La soirée était extraordinaire à plus d’un titre. Par la solennité qui s’en dégageait, alors que les autorités franco-genevoises sont arrivées précédées d’un détachement des Vieux Grenadiers. Par la présence de Benoît Puga, grand chancelier de la Légion d’honneur depuis 2017, qui représentait le Président de la République. Par le fait que Noëlla Rouget sera la première civile sur le monument aux morts français et suisses des deux guerres mondiales aussi. Par la personnalité exceptionnelle qu’elle fut surtout, avant son décès à près de 101 ans, à l’automne 2020.

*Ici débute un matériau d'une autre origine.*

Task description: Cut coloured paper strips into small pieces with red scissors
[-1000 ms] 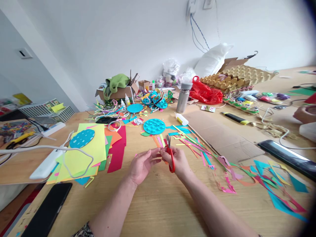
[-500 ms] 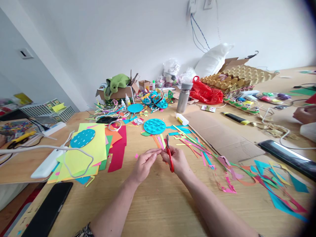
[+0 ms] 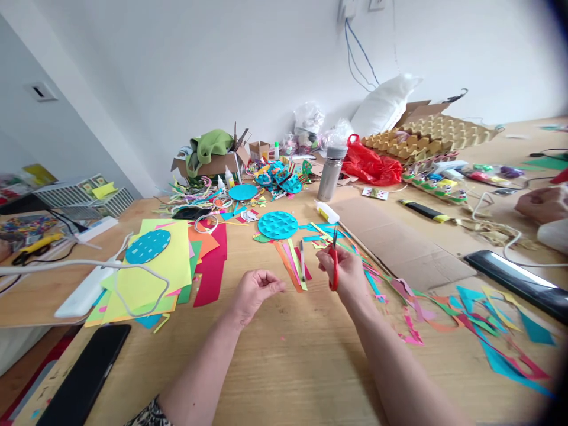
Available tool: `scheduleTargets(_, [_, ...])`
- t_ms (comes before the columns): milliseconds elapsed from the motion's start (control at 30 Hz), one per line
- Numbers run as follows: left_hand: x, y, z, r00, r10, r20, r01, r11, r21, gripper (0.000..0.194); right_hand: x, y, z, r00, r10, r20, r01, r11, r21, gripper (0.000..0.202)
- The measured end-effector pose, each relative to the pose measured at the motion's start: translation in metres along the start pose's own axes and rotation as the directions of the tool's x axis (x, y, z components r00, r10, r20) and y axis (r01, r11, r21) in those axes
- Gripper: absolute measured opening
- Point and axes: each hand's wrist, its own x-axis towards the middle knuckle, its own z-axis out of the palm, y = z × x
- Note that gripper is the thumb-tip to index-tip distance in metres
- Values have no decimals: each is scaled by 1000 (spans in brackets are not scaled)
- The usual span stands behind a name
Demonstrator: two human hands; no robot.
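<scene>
My right hand [image 3: 348, 275] grips a pair of red-handled scissors [image 3: 333, 266], whose blades point up and away from me. To its left, my left hand [image 3: 257, 293] is closed in a pinch above the table; whatever is between the fingertips is too small to make out. Between and beyond the hands lie narrow paper strips [image 3: 287, 266] in orange, pink and green, with a pen [image 3: 302, 260] on top. Just behind them is a round blue piece [image 3: 278, 225] with a raised grid pattern and a bit of green showing under its left edge.
Coloured paper sheets [image 3: 173, 260] lie at left beside a power strip [image 3: 84, 293] with a white cable. Paper offcuts [image 3: 488, 331] and flat cardboard [image 3: 394, 236] spread at right. A steel bottle [image 3: 332, 174] stands behind. Another person's hand [image 3: 544, 204] is at the right edge.
The hands have moved apart. My right hand went right with the scissors, and my left hand shifted slightly left and down. The strips and pen are now uncovered.
</scene>
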Motion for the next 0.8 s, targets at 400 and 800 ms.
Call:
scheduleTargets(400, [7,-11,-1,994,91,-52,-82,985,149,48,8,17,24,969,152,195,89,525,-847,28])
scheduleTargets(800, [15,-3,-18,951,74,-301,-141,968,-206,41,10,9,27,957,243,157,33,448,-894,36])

Institutrice née à Saumur (Maine-et-Loire), Noëlla Rouget est entrée dans la Résistance dès les débuts de l’occupation, à un peu plus de 20 ans, avant de rejoindre le mouvement gaulliste Honneur et patrie et le réseau Buckmaster.

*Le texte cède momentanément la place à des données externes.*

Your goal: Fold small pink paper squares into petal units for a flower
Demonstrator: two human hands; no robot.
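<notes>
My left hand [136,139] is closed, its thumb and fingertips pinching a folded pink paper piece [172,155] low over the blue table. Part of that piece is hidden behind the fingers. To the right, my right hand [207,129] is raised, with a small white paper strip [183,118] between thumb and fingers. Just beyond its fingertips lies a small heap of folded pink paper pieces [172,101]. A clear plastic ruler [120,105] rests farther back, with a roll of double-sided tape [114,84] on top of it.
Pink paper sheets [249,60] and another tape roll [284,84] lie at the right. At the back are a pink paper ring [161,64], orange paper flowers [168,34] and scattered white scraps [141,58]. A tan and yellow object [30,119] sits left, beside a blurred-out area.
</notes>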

Agent de liaison, elle rencontre son celui qui deviendra son fiancé dans la Résistance. Tous deux sont arrêtés en juin 1943. Il sera fusillé, elle, déportée à Ravensbrück. C’est là, dans cet endroit déserté par Dieu, derrière le block 27, avec ses amies Geneviève de Gaulle ou Germaine Tillion qu’elle s’est réchauffée par la poésie, et en priant, y compris pour les terribles gardiennes SS, avant d’être libérée.

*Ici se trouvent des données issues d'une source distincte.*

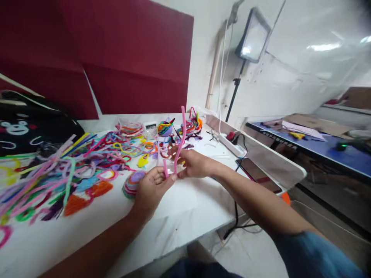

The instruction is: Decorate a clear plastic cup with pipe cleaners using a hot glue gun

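Observation:
A pink pipe cleaner (183, 127) stands up between my two hands, bent at its lower end so that a shorter arm rises on the left. My left hand (153, 187) pinches the bend, thumb pointing right. From the right, my right hand (193, 163) has its fingers around the same pipe cleaner, its fingertips meeting my left thumb. Just left of my left hand, a striped coiled ball (133, 184) with a purple top rests on the white table (182, 220), partly covered by that hand.
Loose pipe cleaners (43, 181) in many colours cover the table's left side. Several coiled pieces (165, 128) sit at the back. A power strip (232, 144) and a dark phone-like slab (257, 175) lie at right. A lamp (253, 36) stands behind, beside a blue table (307, 148).

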Demonstrator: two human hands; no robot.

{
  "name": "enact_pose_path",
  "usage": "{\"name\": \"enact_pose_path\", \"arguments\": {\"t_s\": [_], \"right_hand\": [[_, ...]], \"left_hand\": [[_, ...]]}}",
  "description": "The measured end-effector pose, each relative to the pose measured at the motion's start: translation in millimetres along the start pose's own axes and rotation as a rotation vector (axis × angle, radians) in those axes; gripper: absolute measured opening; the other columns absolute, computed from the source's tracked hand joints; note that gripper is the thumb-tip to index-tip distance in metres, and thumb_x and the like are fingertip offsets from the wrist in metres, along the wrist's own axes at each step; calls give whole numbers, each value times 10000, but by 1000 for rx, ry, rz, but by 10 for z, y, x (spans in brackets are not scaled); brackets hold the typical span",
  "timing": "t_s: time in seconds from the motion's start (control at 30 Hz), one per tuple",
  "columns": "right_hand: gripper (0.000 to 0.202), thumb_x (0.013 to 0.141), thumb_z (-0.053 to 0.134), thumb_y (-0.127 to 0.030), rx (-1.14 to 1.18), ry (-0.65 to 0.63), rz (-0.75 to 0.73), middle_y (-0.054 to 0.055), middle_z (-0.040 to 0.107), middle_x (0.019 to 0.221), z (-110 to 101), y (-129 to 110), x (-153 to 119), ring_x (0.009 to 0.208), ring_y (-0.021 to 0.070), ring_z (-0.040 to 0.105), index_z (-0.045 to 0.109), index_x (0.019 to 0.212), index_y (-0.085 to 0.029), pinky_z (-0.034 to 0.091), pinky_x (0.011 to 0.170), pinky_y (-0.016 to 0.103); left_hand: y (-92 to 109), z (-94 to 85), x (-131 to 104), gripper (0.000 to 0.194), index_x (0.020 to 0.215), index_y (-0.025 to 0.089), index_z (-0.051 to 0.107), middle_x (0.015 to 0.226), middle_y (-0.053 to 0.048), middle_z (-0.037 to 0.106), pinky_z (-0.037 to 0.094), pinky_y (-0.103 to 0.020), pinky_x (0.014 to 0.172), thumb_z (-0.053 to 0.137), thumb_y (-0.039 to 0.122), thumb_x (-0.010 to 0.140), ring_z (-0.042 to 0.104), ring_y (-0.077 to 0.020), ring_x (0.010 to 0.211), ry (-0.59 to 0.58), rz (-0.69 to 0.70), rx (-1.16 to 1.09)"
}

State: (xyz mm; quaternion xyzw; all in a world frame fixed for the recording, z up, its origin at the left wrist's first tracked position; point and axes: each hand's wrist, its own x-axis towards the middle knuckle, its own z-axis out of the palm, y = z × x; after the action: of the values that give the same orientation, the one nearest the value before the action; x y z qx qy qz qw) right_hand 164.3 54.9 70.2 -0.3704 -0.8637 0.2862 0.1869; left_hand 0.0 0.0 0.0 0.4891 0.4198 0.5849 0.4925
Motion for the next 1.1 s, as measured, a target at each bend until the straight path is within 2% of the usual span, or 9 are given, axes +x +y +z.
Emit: {"name": "enact_pose_path", "arguments": {"t_s": [0.23,0.33,0.5,0.67,0.93,1.1], "right_hand": [[670,652,774,-92,-58,20,-4,108,626,1210,70,-111,24,937,222,671,451,1233,-178,525,812,349],[668,655,787,-127,-86,35,7,124,629,1222,89,-154,20,928,234,678,445,1227,-176,526,795,349],[656,667,796,-183,-151,62,-20,74,680,1145,134,-170,21,928,238,690,435,1213,-229,511,753,315],[641,708,772,-236,-258,56,-2,125,686,1150,186,-159,20,998,294,685,400,1228,-189,495,742,333],[653,721,767,-230,-293,59,22,128,672,1192,202,-194,-22,966,274,693,378,1244,-212,488,734,318],[586,739,743,-227,-318,47,49,145,677,1177,203,-221,-34,1011,313,681,390,1206,-196,495,763,353]], "left_hand": [[77,22,-14,328,743,151,624,664,-5,708,474,-212,602,842,342,590,624,-120,613,111,-51,-24],[95,23,-12,331,716,157,615,637,-8,705,475,-227,590,844,347,572,624,-133,590,121,-60,-28],[99,10,0,332,662,166,578,588,7,671,441,-223,541,830,365,577,591,-124,539,144,-78,-27],[65,-12,26,333,661,170,568,546,29,628,396,-211,495,822,369,581,546,-106,488,152,-88,-10],[83,-20,21,331,627,177,544,544,24,617,411,-220,509,809,370,578,550,-113,500,145,-129,13],[95,-22,26,340,641,178,548,565,24,626,418,-217,510,816,373,566,551,-112,516,138,-152,4]]}}
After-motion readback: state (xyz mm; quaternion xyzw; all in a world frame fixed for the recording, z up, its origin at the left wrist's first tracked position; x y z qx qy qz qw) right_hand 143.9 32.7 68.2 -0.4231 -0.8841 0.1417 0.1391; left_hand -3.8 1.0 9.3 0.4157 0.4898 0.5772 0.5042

« Et c’est ici en Suisse qu’elle a pu se reconstruire grâce à la générosité de madame Anthonioz de Gaulle et de nombreux Suisse », a rappelé Patrick Lachaussée.
En 1966, elle fait preuve d’une incroyable grandeur morale : elle obtient la grâce de son bourreau par le général de Gaulle, malgré l’incompréhension d’autres déportées. « Noëlla Rouget a sauvé son âme à elle en lui sauvant la vie », comme l’a souligné le président du Gouvernement genevois, Mauro Poggia. Elle a tenu bon, y compris quand elle a correspondu avec le Gestapiste Jacques Vasseur, et que celui-ci n’a jamais exprimé la moindre once de remords.
Quand le négationnisme s’est réveillé dans les années 80, elle est allée témoigner partout, et ce jusqu’à l’âge de 96 ans. Cette démarche l’a guérie de ses cauchemars. Elle a bouleversé aussi des générations de jeunes Haut-Savoyards, Gessiens ou Genevois qu’elle a même accompagnés à Auschwitz.
« Je ne sais pas ce que Noëlla aurait pensé de tout cela », a-t-on entendu d’une proche dans la foule jeudi soir pendant la cérémonie. « Rappelons-nous de la brièveté de notre existence et de l’éternité de notre destinée », a-t-il été dit, comme en réponse.
Si Noëlla Rouget était d’une simplicité totale, son exemple la dépasse elle-même. Elle représente aussi ce que Genève, cette ville de paix, veut être. « Nous allons adresser au Conseil d’État une demande pour créer une place Noëlla Rouget sur cette partie de la rue Jean-Sénébier. Il y a un critère qu’elle ne remplit pas : être décédée depuis plus de 10 ans. J’espère que le Conseil d’État fera une exception », a précisé le conseiller administratif, Alfonso Gomez.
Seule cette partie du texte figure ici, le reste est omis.